教師は計画を確認することで、生徒の理解度を知ることができ、指導に役立てることができる。

3)撮影準備
制作を行う時に事前に行うべきすべてのこと。機材をそろえるなどの簡単なものから、画像や音を見つける、など様々な難易度ものがある。次のステップから戻ってくることもできるが、できる限りすべて終わっていることを確認してから次のステップに進むことが好ましい。

4)制作
撮影、絵描き、コーディング、レコーディング、クラフティング、など。重要なのはこのステップまでに大切な決め事はすべて終わっている、ということだ。

5)制作後
広告文の作成や再生可能なファイルに変換する、など。テクノロジー(特別なソフトやアプリ)を使用する場合、生徒はここで問題を抱えることが多い。生徒がこのステップに入る前に教師が十分に知識を備えておく必要がある。

6)お披露目
教師は教室外で生徒のプロジェクトを披露するのに抵抗があるかもしれない。
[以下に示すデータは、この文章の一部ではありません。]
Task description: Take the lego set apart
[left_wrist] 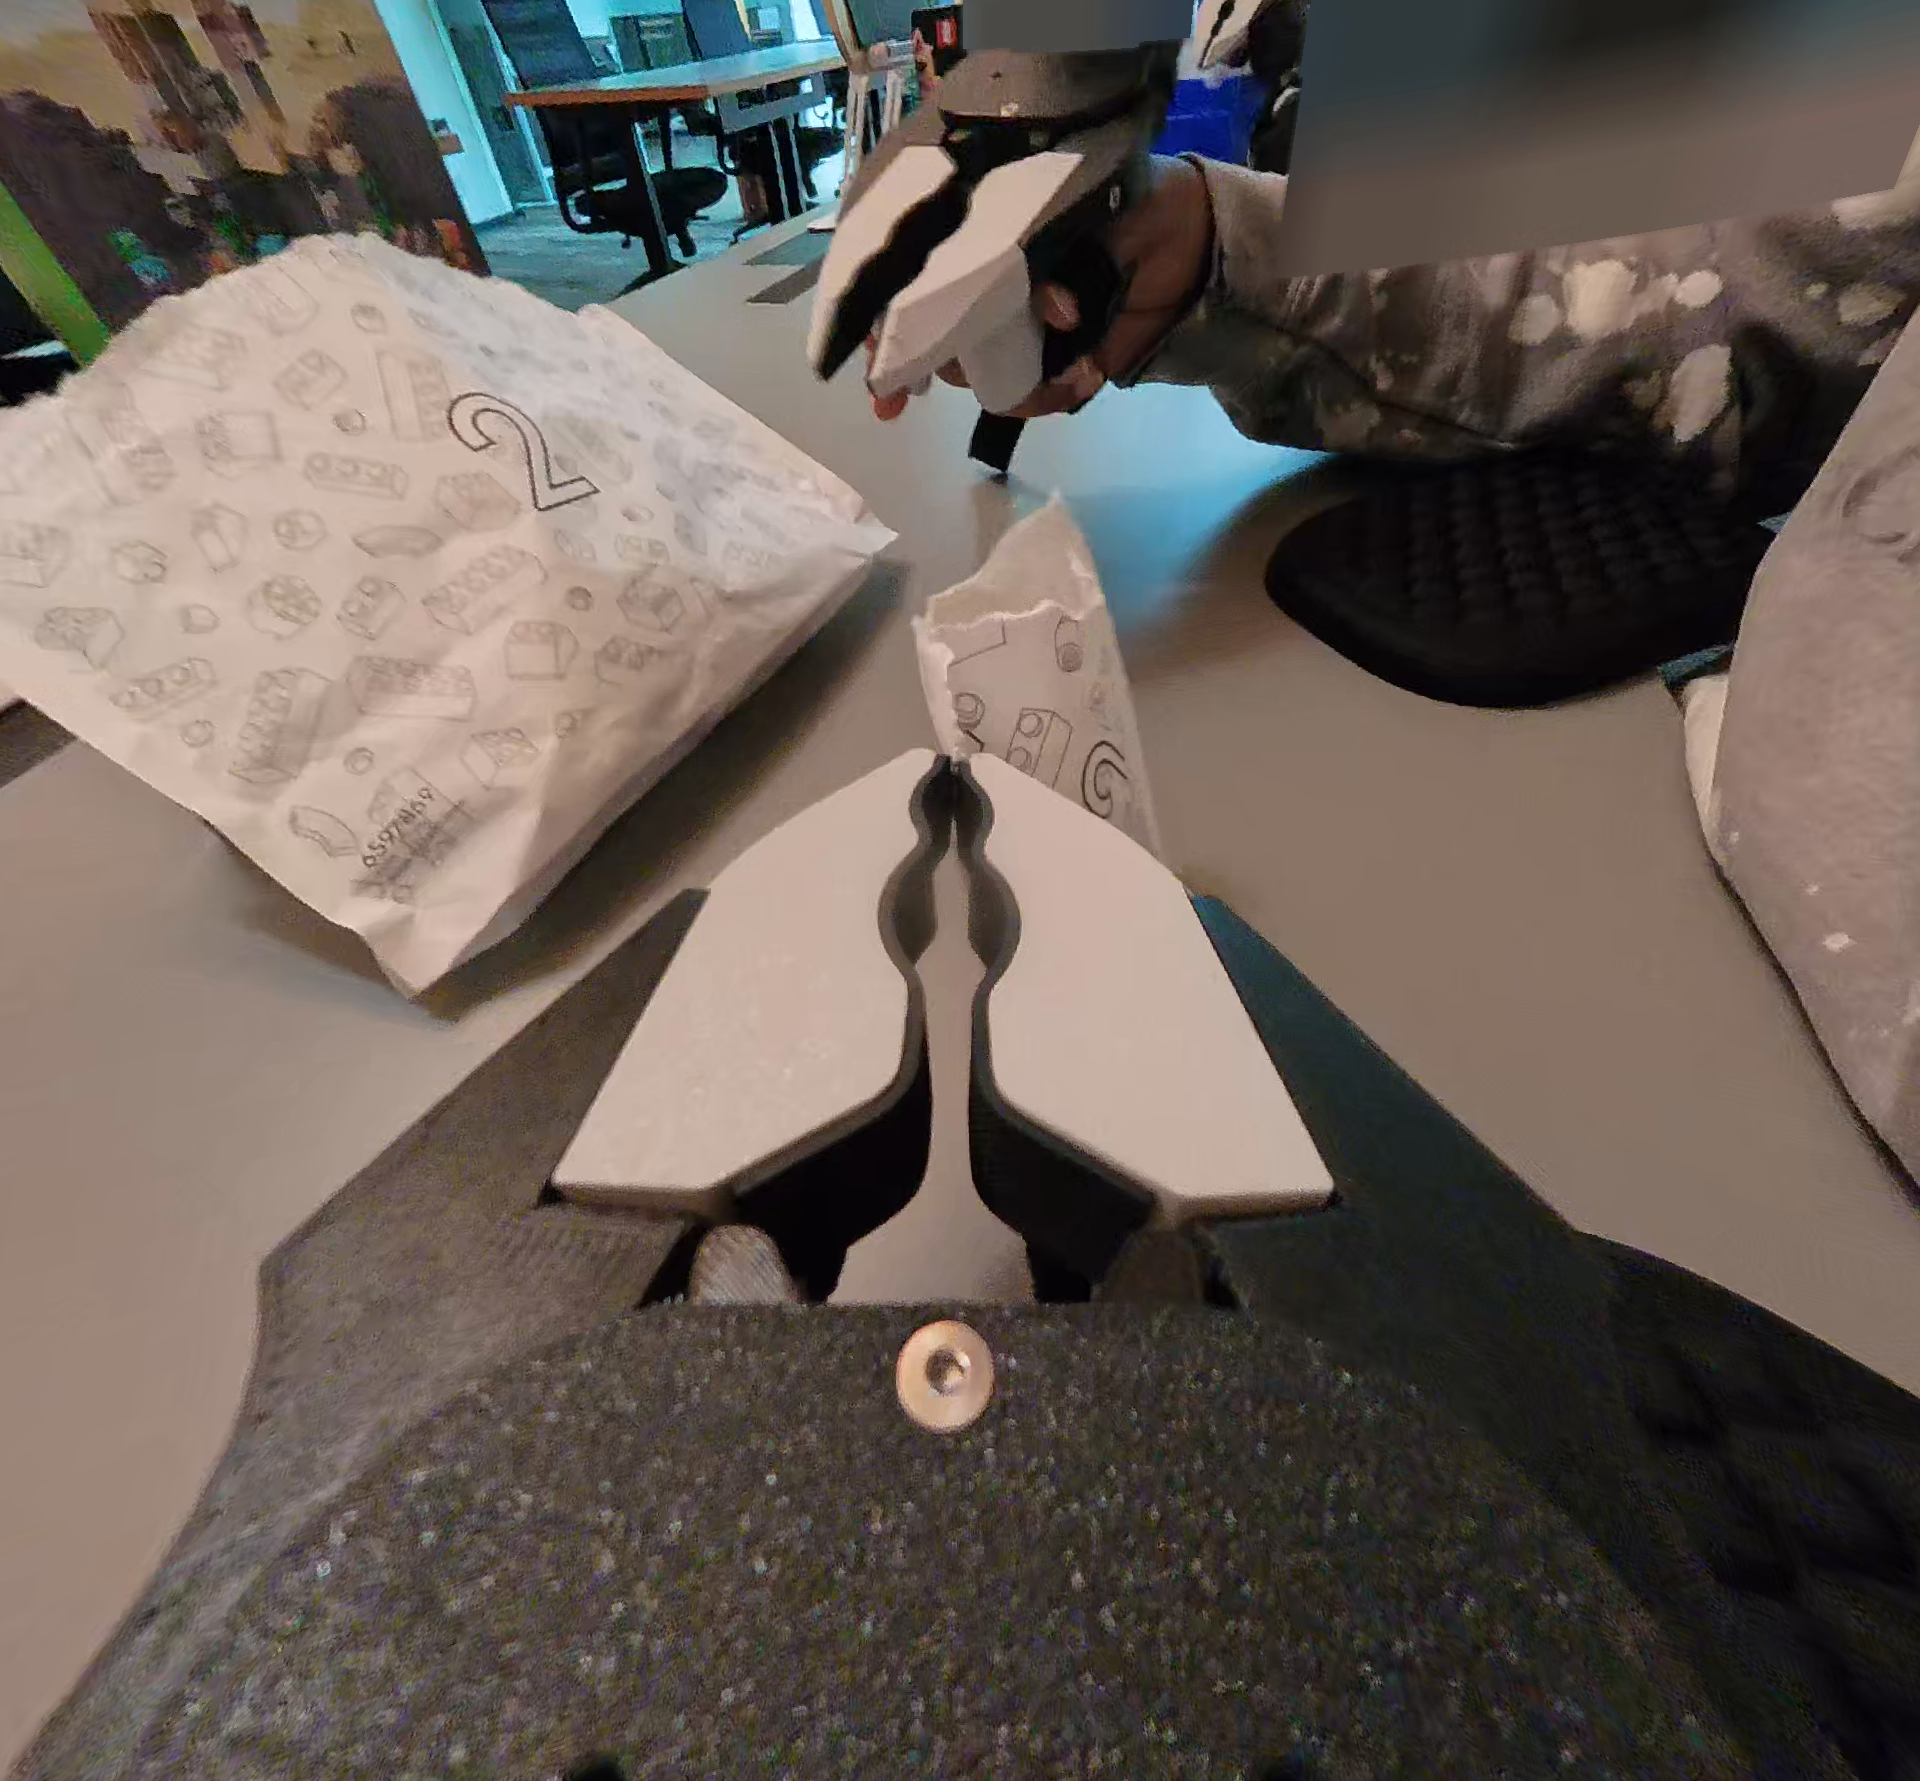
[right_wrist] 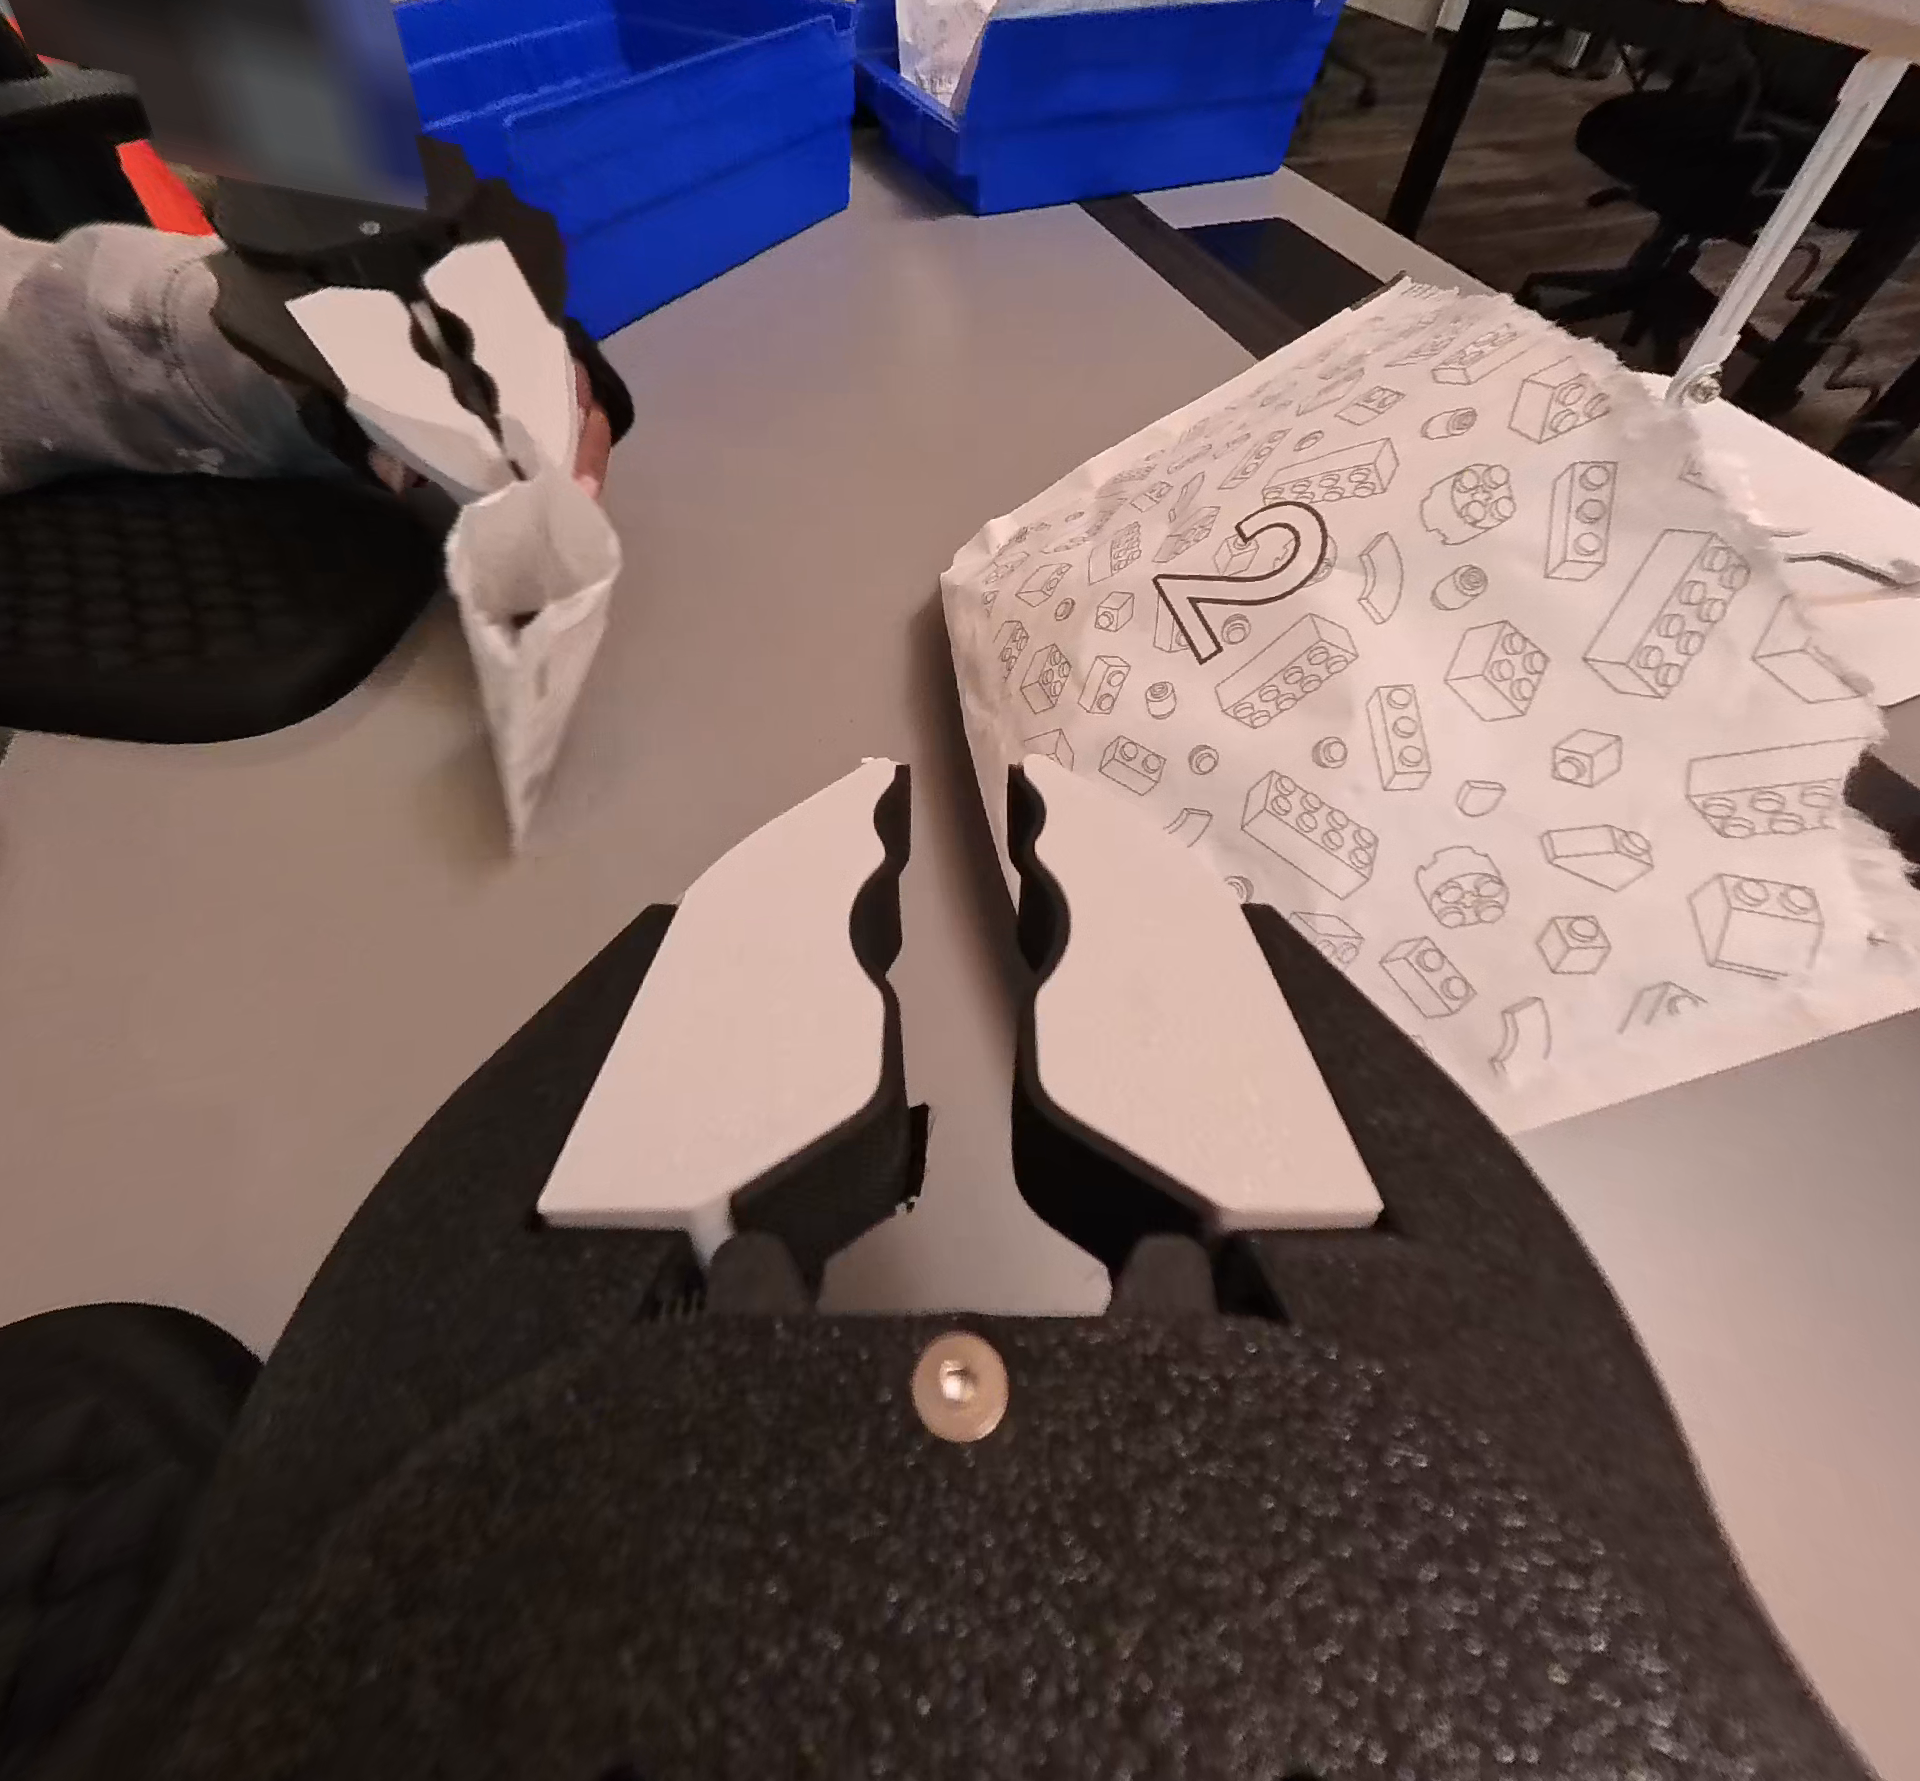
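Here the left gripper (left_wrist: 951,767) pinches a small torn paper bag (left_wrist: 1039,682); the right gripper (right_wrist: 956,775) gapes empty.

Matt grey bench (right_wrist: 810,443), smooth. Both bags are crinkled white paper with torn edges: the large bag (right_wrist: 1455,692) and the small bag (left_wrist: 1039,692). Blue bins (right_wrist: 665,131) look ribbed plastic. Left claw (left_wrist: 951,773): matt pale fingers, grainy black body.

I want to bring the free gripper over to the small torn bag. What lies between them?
Only bare grey table: in the right wrist view nothing lies between the open right gripper and the small bag pinched by the left gripper.
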A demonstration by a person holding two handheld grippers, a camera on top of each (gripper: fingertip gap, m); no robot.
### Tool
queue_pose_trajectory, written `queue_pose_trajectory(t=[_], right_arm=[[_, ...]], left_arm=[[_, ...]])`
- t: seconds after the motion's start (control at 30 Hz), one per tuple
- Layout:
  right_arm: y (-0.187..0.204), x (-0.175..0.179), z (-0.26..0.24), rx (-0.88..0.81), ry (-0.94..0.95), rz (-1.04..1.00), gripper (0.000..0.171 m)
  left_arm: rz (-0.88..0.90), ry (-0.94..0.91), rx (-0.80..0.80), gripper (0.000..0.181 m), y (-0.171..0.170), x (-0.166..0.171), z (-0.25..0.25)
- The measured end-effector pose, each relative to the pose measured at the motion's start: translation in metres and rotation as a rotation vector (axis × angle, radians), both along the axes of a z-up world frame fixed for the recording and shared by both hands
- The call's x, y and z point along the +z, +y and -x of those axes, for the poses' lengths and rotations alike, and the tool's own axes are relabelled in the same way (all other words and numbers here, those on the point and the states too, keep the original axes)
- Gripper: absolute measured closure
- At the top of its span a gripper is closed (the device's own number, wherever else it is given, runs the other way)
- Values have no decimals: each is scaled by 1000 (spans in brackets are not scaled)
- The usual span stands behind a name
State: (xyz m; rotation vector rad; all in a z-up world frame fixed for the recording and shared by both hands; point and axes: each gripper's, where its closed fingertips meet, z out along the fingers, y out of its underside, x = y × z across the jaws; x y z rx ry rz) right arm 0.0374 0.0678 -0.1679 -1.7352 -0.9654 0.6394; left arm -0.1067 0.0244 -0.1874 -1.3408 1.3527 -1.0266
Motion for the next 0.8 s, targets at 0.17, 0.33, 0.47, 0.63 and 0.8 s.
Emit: queue_pose_trajectory(t=[0.17, 0.33, 0.47, 0.63, 0.8], right_arm=[[7, 1, -12, -52, 5, -6, 153], [31, 16, -58, -237, 136, 28, 140], [51, 17, -101, -382, 202, 101, 110], [73, -21, -103, -351, 184, 319, 94], [84, -39, -74, -199, 239, 408, 130]], left_arm=[[-36, -44, 27, 181, -2, 16, 4], [-53, -95, 72, 181, 7, 34, 10], [-84, -115, 106, 181, 16, 52, 13], [-88, -139, 117, 181, 28, 71, 12], [-96, -152, 134, 181, 34, 84, 13]])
そのことにはメリットとデメリットがあるが、他の人とプロジェクトを共有することは大切だ。

③物語を話す
子供たちが創造的になるために最も良い方法の一つは、子供たちに物語を話してもらうこと。
ただ、一部の生徒はとても不安に感じてしまうので、話の構造を教えることで不安を取り除くようにする。できる限り物語を単純化すると良い。「毎日…、そしてある日」の表現を使う。この物語の構造は、簡単にルーチンを書き、それがどのように中断されたかを書くことができる。
例)・あなたが犬を呼ぶと、あなたの車が代わりにくる
  ・あなたが湖に浮かぶ石の上を歩いていると、人魚にぶつかった
これらの物語の続きを何通りも考えることができる。生徒に想像してもらうことを重要視する。

このレクチャーを受けて

生徒がなぜ参加することをためらうのか、についての説明と対策方法の紹介は、現場で生徒と接する先生にとって、とても参考になるのではないか。このメディア制作の授業以降の生徒の気持ちも想像し解説していることに好感が持てる。学校で授業を受けることは長い人生のほんの一部分であって、授業を受けた後の人生に良い影響を与えること、は授業にとって最も大切な要素の一つなのだ、と考えさせられる。